Print the whole listing again exactly as it stands, leaving out any images.

=== Section Start ===

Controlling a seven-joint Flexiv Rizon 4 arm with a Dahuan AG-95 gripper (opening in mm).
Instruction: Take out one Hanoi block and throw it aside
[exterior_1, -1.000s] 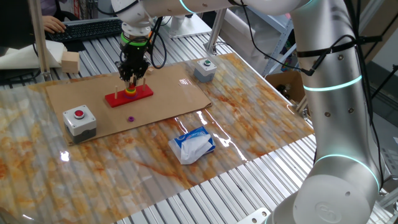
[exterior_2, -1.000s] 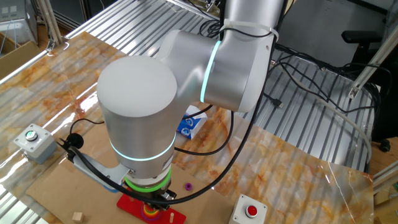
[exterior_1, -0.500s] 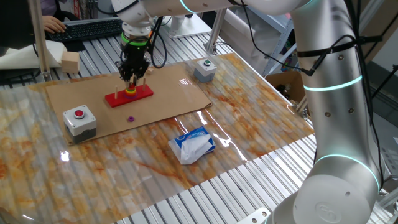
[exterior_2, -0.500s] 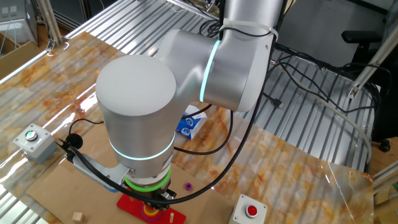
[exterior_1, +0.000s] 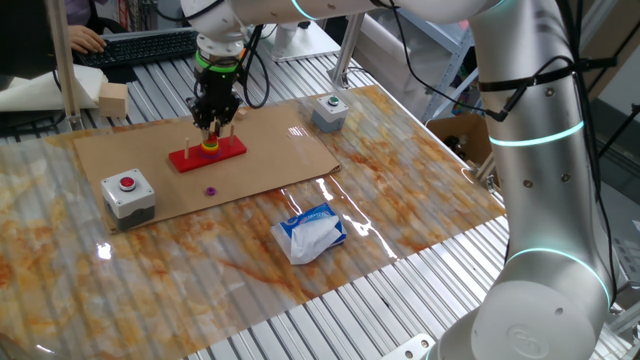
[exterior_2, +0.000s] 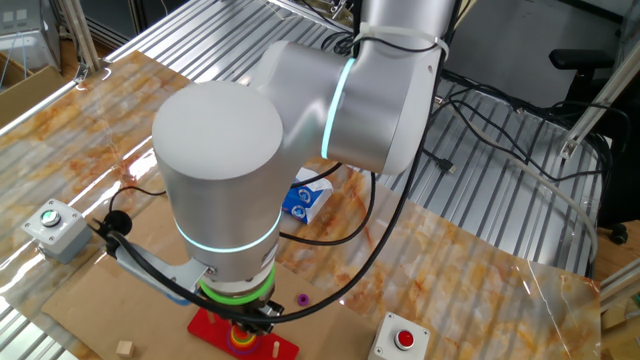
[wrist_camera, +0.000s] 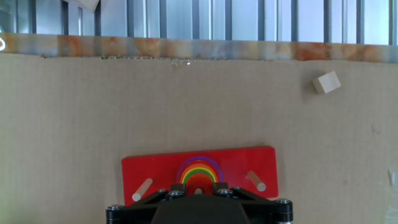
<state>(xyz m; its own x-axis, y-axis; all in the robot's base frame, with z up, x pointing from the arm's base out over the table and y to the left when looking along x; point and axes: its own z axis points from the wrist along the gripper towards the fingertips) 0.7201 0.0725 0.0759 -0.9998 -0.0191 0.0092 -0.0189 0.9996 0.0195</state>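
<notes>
Locating the Hanoi block: in the hand view I see a small red disc topping the stack of coloured rings on the middle peg of the red peg base, directly beyond the gripper body. The base sits on the cardboard sheet toward the far left corner of the worktop.

Gripper state: the gripper hangs directly over the stack, its fingers low around the peg. I cannot tell how far the jaws stand apart, nor whether they have hold of the disc; the gripper body blocks the fingertips in the hand view, and the arm hides most of them in the other fixed view.

Hazards I judge from this position:

1. Multiple pick. The disc rests on larger rings. Jaws closing too low would catch the ring beneath and lift two pieces.
2. Peg binding. A lift not in line with the peg could jam the disc and drag the base across the cardboard.
3. Neighbouring pegs. Two bare wooden pegs flank the stack; a sideways exit before clearing the peg top could strike one.
4. Weak grip. The disc is thin and small; a marginal pinch could drop it back onto the base.
5. Throw zone. A purple disc lies near the base, with a red-button box at the left edge and a blue tissue pack near mid-table. A careless release could send the disc under these.
</notes>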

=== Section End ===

Finished task:
Controlling a seven-joint Flexiv Rizon 4 arm with a Dahuan AG-95 gripper (opening in mm).
Instruction: Take out one Hanoi block and throw it aside
[exterior_1, -1.000s] 
[exterior_2, -1.000s] 
[exterior_1, -0.500s] 
[exterior_2, -0.500s] 
[exterior_1, +0.000s] 
[exterior_2, +0.000s] 
[wrist_camera, +0.000s] 
<state>(xyz m; its own x-axis, y-axis; all in the robot's base frame, with z up, x pointing from the arm's base out over the table and y to the left when looking along x; point and axes: its own z axis points from the wrist along the gripper towards the fingertips) 0.7201 0.0725 0.0759 -0.9998 -0.0191 0.0092 -0.0189 0.9996 0.0195</state>
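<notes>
Locating the Hanoi block: in the hand view I see a small red disc topping the stack of coloured rings on the middle peg of the red peg base, directly beyond the gripper body. The base sits on the cardboard sheet toward the far left corner of the worktop.

Gripper state: the gripper hangs directly over the stack, its fingers low around the peg. I cannot tell how far the jaws stand apart, nor whether they have hold of the disc; the gripper body blocks the fingertips in the hand view, and the arm hides most of them in the other fixed view.

Hazards I judge from this position:

1. Multiple pick. The disc rests on larger rings. Jaws closing too low would catch the ring beneath and lift two pieces.
2. Peg binding. A lift not in line with the peg could jam the disc and drag the base across the cardboard.
3. Neighbouring pegs. Two bare wooden pegs flank the stack; a sideways exit before clearing the peg top could strike one.
4. Weak grip. The disc is thin and small; a marginal pinch could drop it back onto the base.
5. Throw zone. A purple disc lies near the base, with a red-button box at the left edge and a blue tissue pack near mid-table. A careless release could send the disc under these.
</notes>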

The output requires no additions.